- Aim of the exercise -
When the line with "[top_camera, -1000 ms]" turns up below, begin repeating exactly, and carry on through the line with "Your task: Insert"; no pictures go into the copy.

- Source data -
::::
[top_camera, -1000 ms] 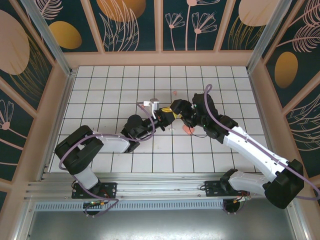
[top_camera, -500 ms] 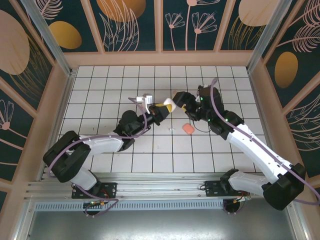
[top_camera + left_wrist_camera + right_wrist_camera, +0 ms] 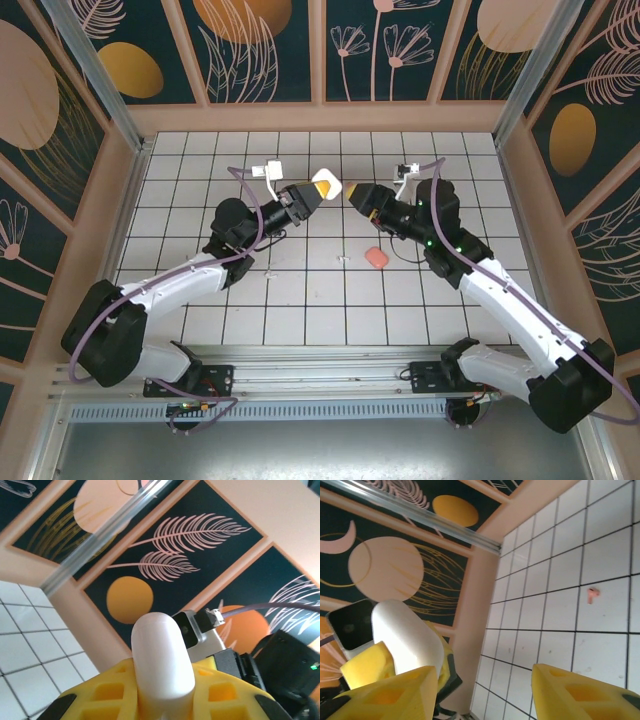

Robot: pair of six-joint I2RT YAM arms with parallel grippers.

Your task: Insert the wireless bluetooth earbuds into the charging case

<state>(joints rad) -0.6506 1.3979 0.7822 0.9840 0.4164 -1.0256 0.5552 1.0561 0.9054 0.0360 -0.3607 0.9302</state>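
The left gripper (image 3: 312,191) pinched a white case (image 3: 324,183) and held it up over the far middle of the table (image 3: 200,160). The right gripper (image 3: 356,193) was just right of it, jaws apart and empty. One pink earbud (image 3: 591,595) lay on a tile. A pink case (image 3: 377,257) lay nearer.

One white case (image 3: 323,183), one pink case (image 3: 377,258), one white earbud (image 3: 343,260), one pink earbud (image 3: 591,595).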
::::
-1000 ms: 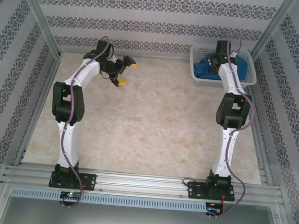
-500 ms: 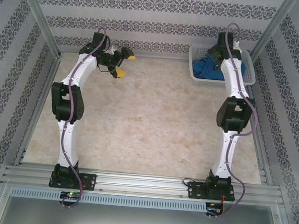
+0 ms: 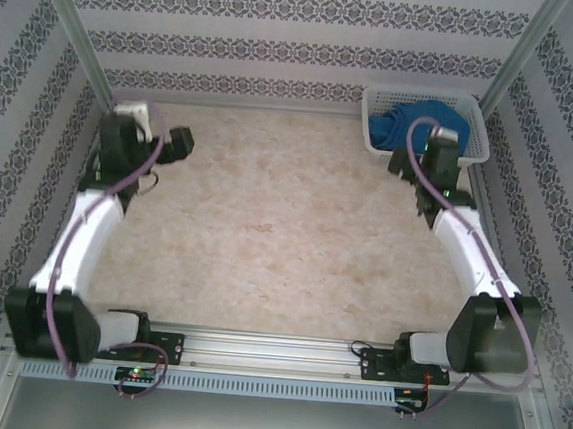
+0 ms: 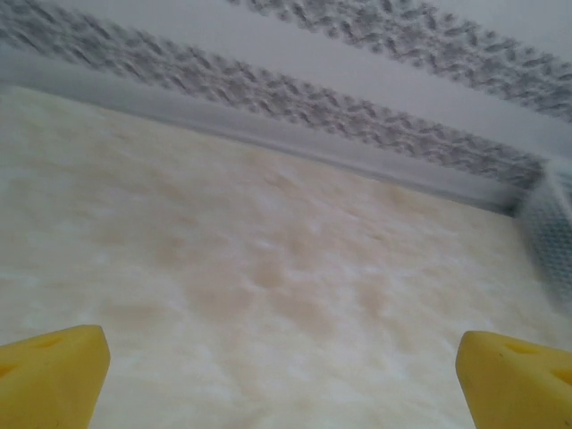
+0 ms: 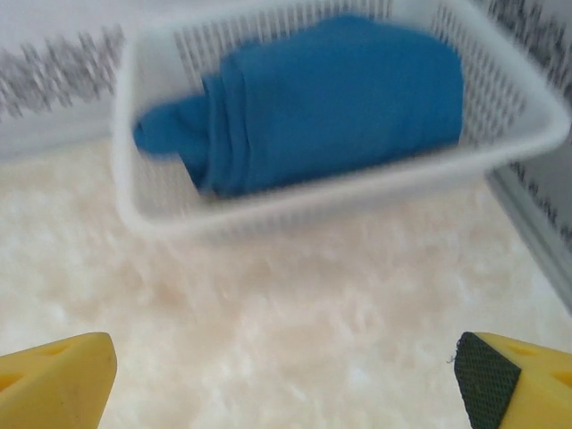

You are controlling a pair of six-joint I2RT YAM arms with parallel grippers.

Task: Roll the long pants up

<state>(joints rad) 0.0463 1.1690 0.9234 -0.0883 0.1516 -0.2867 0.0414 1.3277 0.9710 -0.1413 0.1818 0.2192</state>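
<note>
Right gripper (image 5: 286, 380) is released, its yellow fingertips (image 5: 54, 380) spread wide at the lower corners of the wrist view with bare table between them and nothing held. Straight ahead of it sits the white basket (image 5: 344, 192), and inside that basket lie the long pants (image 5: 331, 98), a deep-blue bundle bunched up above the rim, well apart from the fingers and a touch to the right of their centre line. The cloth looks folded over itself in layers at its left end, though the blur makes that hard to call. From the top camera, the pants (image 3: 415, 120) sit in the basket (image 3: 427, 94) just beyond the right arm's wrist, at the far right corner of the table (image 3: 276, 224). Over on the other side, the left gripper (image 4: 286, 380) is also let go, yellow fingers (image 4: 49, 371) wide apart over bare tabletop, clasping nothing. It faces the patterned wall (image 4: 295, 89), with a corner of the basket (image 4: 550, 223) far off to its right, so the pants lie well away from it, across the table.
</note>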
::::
- Written response -
[top_camera, -1000 ms] 
[top_camera, -500 ms] 
[top_camera + left_wrist_camera + right_wrist_camera, +0 ms] 

Robot: pair of six-joint I2RT YAM arms with parallel grippers.

Your task: Insert the wireless bluetooth earbuds into the charging case

The exercise contains nothing more.